Directions =
Print exactly the lines from the line with "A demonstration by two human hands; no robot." to the last line of the data, please, both included.

Recorded data =
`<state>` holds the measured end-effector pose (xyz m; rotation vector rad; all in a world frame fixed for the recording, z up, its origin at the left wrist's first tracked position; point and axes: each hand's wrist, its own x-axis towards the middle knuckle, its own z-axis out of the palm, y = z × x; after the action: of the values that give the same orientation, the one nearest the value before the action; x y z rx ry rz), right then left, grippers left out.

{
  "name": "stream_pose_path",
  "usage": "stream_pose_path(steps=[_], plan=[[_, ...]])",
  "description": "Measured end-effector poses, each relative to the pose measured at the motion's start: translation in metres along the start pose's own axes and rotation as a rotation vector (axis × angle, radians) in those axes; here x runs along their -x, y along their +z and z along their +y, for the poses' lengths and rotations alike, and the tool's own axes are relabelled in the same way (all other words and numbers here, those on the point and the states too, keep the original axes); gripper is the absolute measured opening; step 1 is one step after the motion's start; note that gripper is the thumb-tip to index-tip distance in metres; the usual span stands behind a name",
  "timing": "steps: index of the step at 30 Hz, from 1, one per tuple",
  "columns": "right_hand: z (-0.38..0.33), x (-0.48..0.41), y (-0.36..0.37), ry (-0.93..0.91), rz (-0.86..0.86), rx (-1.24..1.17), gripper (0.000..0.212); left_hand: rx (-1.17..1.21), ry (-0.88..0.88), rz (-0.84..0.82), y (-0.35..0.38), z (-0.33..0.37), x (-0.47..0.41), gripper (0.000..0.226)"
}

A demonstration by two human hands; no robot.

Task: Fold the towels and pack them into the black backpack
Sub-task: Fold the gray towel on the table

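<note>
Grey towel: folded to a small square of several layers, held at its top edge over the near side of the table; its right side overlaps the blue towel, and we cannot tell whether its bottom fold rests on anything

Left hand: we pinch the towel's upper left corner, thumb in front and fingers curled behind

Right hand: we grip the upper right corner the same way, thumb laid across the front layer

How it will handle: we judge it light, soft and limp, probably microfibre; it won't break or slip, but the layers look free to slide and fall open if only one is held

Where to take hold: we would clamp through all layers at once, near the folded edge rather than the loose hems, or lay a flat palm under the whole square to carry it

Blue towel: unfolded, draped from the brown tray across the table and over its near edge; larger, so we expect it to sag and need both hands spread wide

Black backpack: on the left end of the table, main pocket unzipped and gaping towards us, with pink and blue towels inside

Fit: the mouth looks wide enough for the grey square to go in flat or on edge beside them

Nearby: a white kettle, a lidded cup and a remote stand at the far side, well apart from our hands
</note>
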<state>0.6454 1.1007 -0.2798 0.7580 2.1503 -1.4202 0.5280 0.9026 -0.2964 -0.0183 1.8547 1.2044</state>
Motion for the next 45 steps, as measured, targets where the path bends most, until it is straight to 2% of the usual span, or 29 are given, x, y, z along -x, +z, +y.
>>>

Result for this task =
A demonstration by two human hands; no robot.

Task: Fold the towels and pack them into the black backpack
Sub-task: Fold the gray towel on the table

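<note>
Grey towel: folded to a small square of several layers, held at its top edge over the near side of the table; its right side overlaps the blue towel, and we cannot tell whether its bottom fold rests on anything

Left hand: we pinch the towel's upper left corner, thumb in front and fingers curled behind

Right hand: we grip the upper right corner the same way, thumb laid across the front layer

How it will handle: we judge it light, soft and limp, probably microfibre; it won't break or slip, but the layers look free to slide and fall open if only one is held

Where to take hold: we would clamp through all layers at once, near the folded edge rather than the loose hems, or lay a flat palm under the whole square to carry it

Blue towel: unfolded, draped from the brown tray across the table and over its near edge; larger, so we expect it to sag and need both hands spread wide

Black backpack: on the left end of the table, main pocket unzipped and gaping towards us, with pink and blue towels inside

Fit: the mouth looks wide enough for the grey square to go in flat or on edge beside them

Nearby: a white kettle, a lidded cup and a remote stand at the far side, well apart from our hands
</note>
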<state>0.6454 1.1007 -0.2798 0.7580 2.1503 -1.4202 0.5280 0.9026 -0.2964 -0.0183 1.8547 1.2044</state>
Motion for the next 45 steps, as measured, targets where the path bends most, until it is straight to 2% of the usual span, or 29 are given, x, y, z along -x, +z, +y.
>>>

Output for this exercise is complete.